== LISTED RECORDS ==
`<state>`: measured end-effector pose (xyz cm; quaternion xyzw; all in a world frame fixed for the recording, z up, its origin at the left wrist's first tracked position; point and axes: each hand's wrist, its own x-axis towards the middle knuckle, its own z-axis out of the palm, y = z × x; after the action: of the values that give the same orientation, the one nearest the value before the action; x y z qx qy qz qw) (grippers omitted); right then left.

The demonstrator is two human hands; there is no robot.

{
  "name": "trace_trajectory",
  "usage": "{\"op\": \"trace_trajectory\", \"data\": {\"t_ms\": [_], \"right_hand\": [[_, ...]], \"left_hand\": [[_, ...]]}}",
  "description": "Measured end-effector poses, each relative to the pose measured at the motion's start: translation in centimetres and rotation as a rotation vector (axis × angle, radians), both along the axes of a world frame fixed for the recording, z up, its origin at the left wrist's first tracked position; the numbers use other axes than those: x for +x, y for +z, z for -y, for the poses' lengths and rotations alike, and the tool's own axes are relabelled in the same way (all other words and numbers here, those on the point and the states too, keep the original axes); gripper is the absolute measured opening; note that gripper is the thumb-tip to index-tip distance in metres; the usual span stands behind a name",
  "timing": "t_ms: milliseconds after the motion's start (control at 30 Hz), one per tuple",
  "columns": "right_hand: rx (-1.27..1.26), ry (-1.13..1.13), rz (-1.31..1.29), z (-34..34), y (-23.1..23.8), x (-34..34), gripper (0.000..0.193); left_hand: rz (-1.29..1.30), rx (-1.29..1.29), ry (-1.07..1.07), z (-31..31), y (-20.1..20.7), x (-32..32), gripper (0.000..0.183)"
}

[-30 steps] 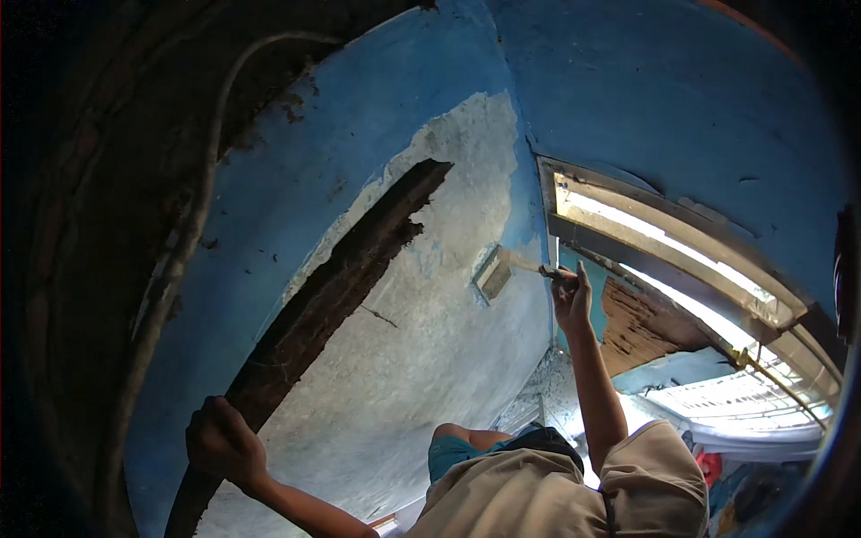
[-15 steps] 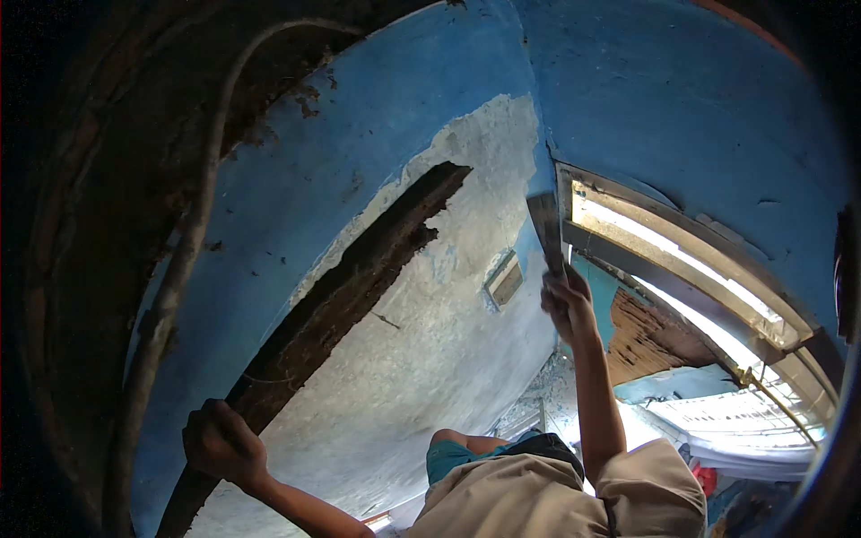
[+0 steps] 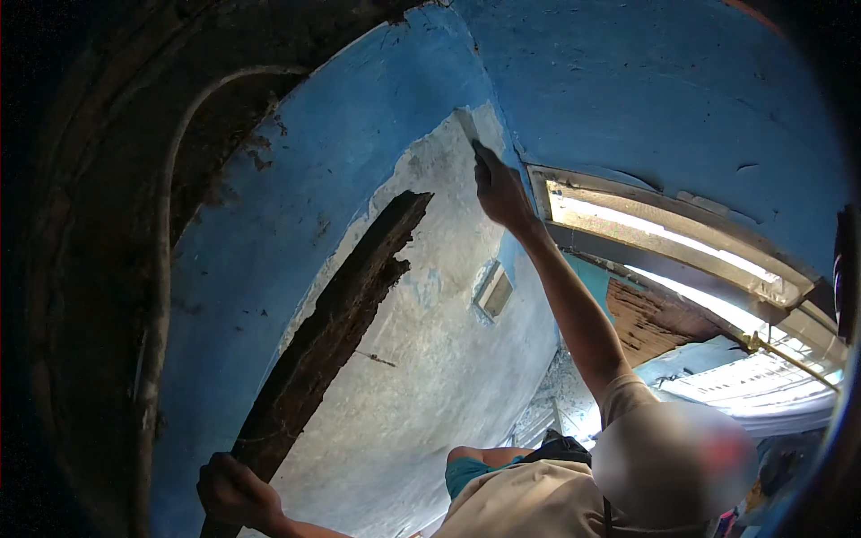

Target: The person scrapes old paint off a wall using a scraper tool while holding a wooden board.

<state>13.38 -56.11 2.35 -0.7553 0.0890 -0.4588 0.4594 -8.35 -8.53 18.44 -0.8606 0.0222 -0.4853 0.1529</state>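
In my raised right hand (image 3: 504,190) is a scraper (image 3: 467,126) with a flat blade. Its tip is at the upper part of the bare patch (image 3: 439,332), by the ragged edge of the blue paint (image 3: 269,233). Low on the left, my left hand (image 3: 239,491) is closed around a dark, rough wooden beam (image 3: 327,345) with broken, splintered edges. The beam slants up across the wall in front of the bare greyish-white plaster. My fingers partly hide the scraper's handle.
A pale pipe (image 3: 160,296) runs down the left side. To the right are a framed opening (image 3: 673,238) letting in light, and a peeling brown panel (image 3: 659,323). A small box-like fitting (image 3: 493,293) sits in the wall, and a thin wire (image 3: 377,359) sticks out of it.
My right hand has moved up and left with the scraper, from beside the window frame to the top of the bare plaster. My left hand still grips the beam; the view has shifted slightly.
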Motion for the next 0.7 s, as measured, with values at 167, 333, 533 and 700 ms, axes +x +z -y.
{"op": "trace_trajectory", "data": {"t_ms": [167, 333, 533, 700], "right_hand": [[0.049, -0.091, 0.025, 2.4, 2.0, 0.7, 0.035], [0.118, 0.062, -0.199, 0.7, 3.3, -1.9, 0.035], [0.136, -0.016, -0.129, -1.5, 2.7, -1.0, 0.031], [0.083, -0.205, -0.117, 4.5, 1.8, 2.6, 0.034]], "left_hand": [[-0.043, -0.086, 0.025, 0.0, -0.1, -0.7, 0.051], [0.059, 0.011, 0.073, 0.5, 0.1, -0.1, 0.048], [0.040, -0.035, 0.067, -0.1, 0.1, -0.1, 0.046], [0.039, 0.027, 0.067, 0.4, -0.4, 0.6, 0.046]]}}
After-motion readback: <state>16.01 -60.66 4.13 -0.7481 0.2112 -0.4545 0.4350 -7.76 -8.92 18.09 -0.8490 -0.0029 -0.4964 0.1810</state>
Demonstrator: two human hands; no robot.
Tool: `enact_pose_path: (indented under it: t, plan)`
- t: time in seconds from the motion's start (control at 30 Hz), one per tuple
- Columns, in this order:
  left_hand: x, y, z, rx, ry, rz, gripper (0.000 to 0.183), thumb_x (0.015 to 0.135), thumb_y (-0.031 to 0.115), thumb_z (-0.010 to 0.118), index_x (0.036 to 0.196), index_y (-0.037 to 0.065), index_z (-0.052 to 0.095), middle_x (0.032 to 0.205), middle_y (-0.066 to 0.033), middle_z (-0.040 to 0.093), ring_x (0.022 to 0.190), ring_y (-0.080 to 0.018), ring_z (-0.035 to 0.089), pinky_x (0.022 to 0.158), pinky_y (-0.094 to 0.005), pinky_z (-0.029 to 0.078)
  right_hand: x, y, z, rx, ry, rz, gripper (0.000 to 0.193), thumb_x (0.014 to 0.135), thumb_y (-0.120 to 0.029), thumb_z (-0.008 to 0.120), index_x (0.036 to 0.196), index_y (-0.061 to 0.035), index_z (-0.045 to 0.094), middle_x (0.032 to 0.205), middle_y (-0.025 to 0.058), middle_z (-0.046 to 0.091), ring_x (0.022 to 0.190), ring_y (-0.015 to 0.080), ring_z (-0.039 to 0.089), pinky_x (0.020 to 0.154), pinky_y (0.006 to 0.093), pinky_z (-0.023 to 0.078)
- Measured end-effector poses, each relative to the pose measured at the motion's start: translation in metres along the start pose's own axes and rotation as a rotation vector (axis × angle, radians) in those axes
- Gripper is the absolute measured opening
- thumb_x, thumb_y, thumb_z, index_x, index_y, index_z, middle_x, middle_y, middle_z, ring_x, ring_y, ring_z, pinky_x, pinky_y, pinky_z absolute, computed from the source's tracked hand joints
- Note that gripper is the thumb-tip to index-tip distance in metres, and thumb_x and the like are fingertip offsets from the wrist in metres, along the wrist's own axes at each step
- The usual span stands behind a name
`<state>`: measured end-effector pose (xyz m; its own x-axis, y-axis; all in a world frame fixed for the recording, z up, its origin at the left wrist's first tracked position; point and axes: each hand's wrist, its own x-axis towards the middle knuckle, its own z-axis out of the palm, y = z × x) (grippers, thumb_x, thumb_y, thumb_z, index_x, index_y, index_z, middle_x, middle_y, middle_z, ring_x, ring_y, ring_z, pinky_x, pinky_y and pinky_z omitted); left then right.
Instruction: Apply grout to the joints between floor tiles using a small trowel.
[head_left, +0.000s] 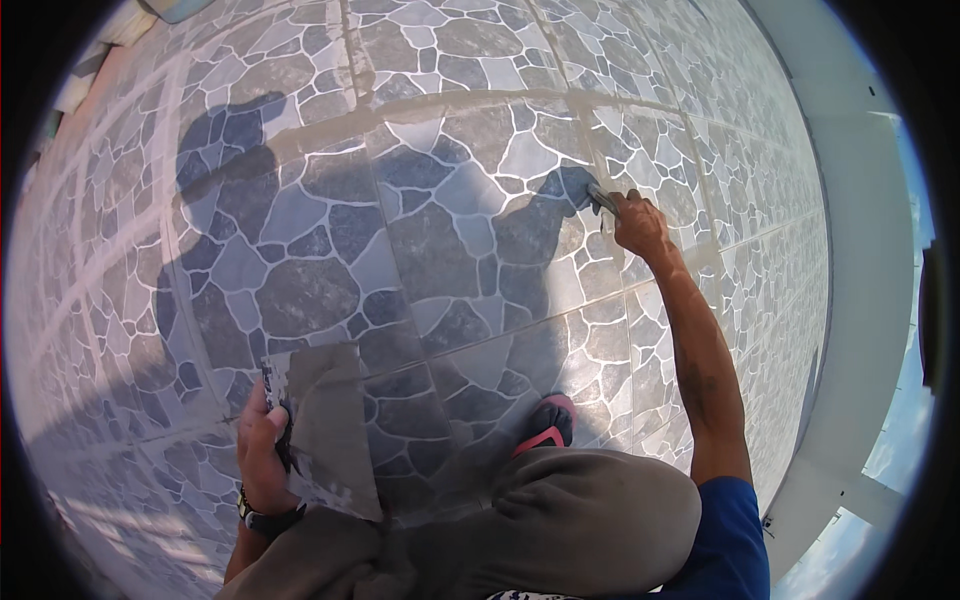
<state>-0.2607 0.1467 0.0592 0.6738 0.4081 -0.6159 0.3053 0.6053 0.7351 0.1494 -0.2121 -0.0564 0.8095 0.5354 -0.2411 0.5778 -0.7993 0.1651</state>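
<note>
Strong daylight comes from behind the person, throwing a broad, dark shadow point(430, 225) forward and left across the tiled floor point(765, 270). The floor to the right is sunlit; hazy glare pales its far left, and light and shade alternate in bands at the near left. Sky point(903, 410) shows bright at the right. Fisheye distortion bows the tile joints, black surrounds the round view, and detail softens toward the rim.

Part-sunlit stone-patterned floor point(450, 240), pale wall point(868, 210)
</note>
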Motion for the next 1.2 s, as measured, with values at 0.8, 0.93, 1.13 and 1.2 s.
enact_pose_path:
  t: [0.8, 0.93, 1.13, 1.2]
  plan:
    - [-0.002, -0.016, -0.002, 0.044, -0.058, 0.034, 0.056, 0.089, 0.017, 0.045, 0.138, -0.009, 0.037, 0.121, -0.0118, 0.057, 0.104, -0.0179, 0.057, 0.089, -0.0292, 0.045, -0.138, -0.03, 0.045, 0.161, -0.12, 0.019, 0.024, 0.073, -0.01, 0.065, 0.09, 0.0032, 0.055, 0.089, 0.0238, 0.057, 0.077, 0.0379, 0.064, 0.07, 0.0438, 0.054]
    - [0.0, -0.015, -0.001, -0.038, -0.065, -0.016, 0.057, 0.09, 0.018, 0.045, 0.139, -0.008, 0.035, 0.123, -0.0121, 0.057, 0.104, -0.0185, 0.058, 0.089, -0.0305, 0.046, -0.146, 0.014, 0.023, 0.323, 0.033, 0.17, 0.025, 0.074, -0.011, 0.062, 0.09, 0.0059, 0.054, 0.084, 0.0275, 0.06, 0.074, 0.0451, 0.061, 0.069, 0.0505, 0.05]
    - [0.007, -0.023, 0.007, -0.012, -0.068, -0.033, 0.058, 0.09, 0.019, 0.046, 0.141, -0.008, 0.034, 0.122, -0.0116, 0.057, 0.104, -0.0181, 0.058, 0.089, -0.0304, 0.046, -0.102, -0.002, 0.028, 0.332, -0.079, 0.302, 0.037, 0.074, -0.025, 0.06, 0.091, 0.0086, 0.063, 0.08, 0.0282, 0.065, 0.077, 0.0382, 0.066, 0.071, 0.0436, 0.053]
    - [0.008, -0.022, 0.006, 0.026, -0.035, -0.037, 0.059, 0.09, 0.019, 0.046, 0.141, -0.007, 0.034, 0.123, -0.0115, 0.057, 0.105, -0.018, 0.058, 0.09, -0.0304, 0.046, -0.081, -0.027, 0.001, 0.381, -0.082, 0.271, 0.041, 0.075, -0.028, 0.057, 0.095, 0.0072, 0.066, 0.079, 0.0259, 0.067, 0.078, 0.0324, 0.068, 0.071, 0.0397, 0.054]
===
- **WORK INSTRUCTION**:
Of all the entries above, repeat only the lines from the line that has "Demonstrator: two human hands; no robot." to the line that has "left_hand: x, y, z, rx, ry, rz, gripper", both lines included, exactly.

- **RESULT**:
Demonstrator: two human hands; no robot.
Tool: `enact_pose_path: (indented under it: t, plan)`
- t: time in seconds from the motion's start (control at 30 Hz), one per tuple
- Columns, in this order:
  left_hand: x, y, z, rx, ry, rz, gripper (0.000 to 0.183), thumb_x (0.015 to 0.135), thumb_y (-0.031 to 0.115), thumb_z (-0.010 to 0.118), index_x (0.036 to 0.196), index_y (-0.037 to 0.065), index_z (-0.052 to 0.095), middle_x (0.032 to 0.205), middle_y (-0.066 to 0.033), middle_z (-0.040 to 0.093), ring_x (0.022 to 0.190), ring_y (-0.080 to 0.018), ring_z (-0.035 to 0.089), pinky_x (0.022 to 0.158), pinky_y (-0.094 to 0.005), pinky_z (-0.029 to 0.078)

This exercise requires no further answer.